(Records for the exercise Opens)
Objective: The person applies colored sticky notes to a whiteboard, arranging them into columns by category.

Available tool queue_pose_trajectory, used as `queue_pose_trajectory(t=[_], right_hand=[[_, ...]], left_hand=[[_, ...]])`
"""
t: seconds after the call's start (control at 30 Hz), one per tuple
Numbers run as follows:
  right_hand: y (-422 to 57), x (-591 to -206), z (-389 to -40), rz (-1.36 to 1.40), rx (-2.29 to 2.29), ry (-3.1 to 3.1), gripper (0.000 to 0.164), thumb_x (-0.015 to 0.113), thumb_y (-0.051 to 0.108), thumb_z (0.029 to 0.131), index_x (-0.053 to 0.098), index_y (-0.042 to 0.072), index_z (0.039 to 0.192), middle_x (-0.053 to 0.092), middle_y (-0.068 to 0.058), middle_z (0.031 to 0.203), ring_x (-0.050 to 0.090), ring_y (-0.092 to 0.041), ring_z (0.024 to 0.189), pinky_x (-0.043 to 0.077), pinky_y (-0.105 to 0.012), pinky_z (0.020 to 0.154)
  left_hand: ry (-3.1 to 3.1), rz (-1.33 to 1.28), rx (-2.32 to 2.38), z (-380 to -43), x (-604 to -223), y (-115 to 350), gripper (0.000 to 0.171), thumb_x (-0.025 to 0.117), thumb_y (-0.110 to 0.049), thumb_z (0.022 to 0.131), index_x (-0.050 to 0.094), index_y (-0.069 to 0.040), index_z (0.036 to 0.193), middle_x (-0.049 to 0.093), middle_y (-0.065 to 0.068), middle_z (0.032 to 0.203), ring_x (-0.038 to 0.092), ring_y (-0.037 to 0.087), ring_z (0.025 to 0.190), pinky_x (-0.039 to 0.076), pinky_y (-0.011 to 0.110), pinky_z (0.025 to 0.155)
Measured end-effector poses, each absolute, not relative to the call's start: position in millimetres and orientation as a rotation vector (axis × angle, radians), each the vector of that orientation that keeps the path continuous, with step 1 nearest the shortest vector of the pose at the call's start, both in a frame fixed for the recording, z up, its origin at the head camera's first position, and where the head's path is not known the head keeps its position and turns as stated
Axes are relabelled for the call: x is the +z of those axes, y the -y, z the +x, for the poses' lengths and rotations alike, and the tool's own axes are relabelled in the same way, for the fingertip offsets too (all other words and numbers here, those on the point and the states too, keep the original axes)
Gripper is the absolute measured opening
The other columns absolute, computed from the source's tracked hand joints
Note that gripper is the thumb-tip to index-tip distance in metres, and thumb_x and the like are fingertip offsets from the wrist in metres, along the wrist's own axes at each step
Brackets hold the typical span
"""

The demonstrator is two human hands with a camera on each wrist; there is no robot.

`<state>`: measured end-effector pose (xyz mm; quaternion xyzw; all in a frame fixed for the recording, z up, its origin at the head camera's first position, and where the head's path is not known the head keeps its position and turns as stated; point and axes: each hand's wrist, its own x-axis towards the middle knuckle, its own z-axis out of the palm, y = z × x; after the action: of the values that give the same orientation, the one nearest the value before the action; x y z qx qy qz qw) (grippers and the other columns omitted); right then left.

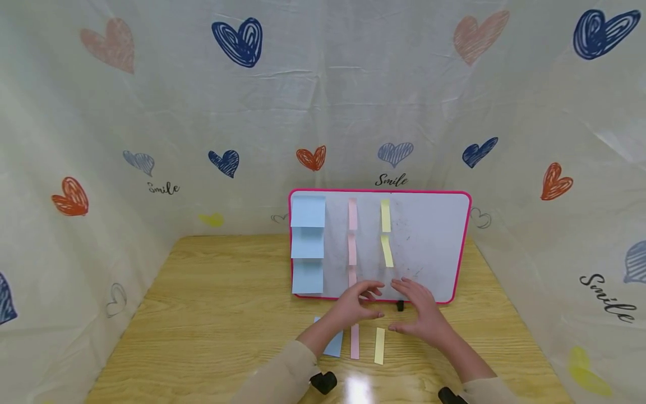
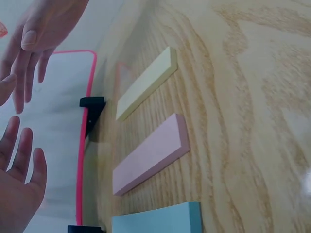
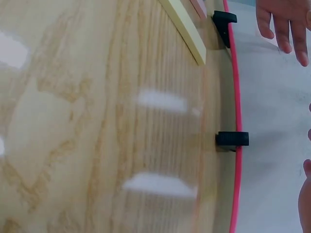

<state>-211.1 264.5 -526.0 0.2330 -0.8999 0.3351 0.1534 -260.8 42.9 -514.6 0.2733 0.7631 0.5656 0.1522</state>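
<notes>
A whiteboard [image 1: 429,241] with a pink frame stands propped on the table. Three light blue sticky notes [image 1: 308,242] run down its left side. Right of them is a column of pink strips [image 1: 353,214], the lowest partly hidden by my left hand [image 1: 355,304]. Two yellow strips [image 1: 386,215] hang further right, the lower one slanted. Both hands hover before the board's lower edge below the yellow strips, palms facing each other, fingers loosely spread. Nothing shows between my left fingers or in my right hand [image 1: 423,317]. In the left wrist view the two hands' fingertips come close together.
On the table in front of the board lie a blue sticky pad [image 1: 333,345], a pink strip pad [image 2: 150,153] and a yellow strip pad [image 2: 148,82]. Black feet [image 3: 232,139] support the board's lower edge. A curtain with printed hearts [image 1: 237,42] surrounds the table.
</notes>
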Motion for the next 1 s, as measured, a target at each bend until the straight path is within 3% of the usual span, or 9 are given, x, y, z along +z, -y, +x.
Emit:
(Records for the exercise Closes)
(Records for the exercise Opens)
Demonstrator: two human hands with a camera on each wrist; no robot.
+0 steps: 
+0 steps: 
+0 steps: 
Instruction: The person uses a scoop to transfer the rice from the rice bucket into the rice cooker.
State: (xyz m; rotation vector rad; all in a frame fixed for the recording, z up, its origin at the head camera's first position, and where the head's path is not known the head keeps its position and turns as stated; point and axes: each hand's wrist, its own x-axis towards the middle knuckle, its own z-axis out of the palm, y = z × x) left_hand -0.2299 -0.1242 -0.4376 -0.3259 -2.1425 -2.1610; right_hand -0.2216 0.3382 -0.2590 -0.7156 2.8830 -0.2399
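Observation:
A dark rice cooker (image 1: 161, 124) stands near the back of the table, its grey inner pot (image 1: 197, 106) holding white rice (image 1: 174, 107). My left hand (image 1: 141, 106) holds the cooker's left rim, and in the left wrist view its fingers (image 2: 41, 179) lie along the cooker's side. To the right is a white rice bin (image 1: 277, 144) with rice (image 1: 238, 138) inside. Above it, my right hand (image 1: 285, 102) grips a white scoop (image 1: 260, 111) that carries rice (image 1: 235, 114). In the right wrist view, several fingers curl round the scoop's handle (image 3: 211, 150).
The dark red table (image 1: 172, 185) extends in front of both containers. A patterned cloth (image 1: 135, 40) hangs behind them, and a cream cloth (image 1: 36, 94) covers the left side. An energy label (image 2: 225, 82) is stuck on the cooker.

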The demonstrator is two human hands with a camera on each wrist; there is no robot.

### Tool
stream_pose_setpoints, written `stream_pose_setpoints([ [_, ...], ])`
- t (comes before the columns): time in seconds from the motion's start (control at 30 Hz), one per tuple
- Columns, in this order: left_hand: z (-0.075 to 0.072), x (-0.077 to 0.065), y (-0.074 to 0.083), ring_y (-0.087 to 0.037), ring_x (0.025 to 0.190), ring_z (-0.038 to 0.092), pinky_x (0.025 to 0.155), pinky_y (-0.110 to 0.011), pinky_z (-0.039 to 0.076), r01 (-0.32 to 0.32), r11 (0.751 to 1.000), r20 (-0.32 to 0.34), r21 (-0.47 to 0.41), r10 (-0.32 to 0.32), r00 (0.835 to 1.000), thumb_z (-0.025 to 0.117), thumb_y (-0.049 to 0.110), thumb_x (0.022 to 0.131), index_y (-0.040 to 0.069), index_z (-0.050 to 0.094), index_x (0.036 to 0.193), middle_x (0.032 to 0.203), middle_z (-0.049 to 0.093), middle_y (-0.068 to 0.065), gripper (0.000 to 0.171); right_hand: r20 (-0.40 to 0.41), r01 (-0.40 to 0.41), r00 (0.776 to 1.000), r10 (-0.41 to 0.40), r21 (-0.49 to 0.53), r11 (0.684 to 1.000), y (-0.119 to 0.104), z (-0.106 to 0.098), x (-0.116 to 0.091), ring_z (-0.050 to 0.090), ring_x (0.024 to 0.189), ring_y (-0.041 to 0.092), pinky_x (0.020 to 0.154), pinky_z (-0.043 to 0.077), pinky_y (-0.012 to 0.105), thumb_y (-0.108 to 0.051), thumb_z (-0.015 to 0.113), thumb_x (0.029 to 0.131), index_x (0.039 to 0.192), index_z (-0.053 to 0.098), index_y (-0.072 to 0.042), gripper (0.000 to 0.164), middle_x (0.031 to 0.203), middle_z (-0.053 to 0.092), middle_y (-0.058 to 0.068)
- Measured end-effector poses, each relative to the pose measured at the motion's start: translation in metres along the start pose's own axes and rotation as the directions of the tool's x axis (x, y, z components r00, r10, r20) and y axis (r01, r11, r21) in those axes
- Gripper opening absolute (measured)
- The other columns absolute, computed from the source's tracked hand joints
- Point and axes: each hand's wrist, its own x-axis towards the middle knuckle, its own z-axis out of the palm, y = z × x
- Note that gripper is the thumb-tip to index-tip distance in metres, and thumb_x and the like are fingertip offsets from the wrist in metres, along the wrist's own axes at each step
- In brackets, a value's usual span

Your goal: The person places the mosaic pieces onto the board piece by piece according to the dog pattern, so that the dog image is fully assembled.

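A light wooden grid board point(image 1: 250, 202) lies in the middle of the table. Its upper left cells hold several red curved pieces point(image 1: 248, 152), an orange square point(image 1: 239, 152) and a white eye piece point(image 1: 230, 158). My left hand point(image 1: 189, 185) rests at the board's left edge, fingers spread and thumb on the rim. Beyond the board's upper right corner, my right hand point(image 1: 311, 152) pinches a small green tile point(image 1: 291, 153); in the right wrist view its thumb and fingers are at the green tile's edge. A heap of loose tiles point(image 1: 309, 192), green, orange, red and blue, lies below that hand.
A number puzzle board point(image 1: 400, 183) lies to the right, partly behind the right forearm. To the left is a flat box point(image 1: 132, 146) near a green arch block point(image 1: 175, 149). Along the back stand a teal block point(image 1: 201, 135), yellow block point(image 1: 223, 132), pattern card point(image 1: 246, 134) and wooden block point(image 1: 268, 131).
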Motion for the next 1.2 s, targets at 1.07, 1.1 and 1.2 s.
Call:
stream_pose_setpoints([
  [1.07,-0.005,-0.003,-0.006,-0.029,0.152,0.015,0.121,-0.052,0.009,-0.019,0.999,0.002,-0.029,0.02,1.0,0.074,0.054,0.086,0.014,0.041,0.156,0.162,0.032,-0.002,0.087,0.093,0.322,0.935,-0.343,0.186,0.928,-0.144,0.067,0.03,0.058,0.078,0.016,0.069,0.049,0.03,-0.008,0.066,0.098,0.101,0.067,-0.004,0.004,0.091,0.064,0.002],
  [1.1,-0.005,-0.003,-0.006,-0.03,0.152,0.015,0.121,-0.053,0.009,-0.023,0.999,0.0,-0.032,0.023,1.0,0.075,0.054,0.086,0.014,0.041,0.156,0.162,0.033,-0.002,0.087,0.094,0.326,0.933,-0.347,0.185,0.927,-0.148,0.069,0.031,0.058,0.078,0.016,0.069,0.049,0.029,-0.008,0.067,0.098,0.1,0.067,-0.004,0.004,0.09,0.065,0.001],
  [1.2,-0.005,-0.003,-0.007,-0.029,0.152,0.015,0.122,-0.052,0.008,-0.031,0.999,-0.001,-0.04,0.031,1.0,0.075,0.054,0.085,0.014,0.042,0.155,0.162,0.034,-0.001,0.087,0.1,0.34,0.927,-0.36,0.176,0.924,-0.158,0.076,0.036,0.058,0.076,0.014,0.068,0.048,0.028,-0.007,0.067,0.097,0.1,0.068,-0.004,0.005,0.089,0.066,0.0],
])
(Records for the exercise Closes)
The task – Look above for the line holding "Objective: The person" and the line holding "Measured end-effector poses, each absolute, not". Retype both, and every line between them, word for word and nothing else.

Completed exercise –
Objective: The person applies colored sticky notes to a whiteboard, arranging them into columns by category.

Available tool queue_pose_trajectory, used as `queue_pose_trajectory(t=[_], right_hand=[[_, ...]], left_hand=[[_, ...]])`
"""
t: seconds after the call's start (control at 30 Hz), one per tuple
Numbers run as follows:
  right_hand: y (-422 to 57), x (-591 to -206), z (-389 to -40), rz (-1.36 to 1.40), rx (-2.29 to 2.29), ry (-3.1 to 3.1), gripper (0.000 to 0.164), thumb_x (-0.015 to 0.113), thumb_y (-0.051 to 0.108), thumb_z (0.029 to 0.131), index_x (-0.053 to 0.098), index_y (-0.042 to 0.072), index_z (0.039 to 0.192), middle_x (-0.053 to 0.092), middle_y (-0.068 to 0.058), middle_z (0.031 to 0.203), ring_x (-0.050 to 0.090), ring_y (-0.092 to 0.041), ring_z (0.024 to 0.189), pinky_x (-0.043 to 0.077), pinky_y (-0.105 to 0.012), pinky_z (0.020 to 0.154)
  left_hand: ry (-3.1 to 3.1), rz (-1.33 to 1.28), rx (-2.32 to 2.38), z (-380 to -43), x (-604 to -223), y (-115 to 350), gripper (0.000 to 0.171), thumb_x (-0.025 to 0.117), thumb_y (-0.110 to 0.049), thumb_z (0.022 to 0.131), index_x (-0.050 to 0.094), index_y (-0.069 to 0.040), index_z (0.036 to 0.193), middle_x (-0.049 to 0.093), middle_y (-0.065 to 0.068), middle_z (0.032 to 0.203), ring_x (-0.038 to 0.092), ring_y (-0.037 to 0.087), ring_z (0.025 to 0.190), pinky_x (-0.039 to 0.076), pinky_y (-0.011 to 0.110), pinky_z (0.025 to 0.155)
Measured end-effector poses, each absolute, not relative to the call's start: position in millimetres and orientation as a rotation vector (axis × angle, radians), each the vector of that orientation that keeps the path continuous, with step 1 nearest the shortest vector of the pose at the call's start, both in a frame fixed for the recording, z up, its origin at the head camera's first position, and where the head's path is not known the head keeps its position and turns as stated

The answer contains nothing more.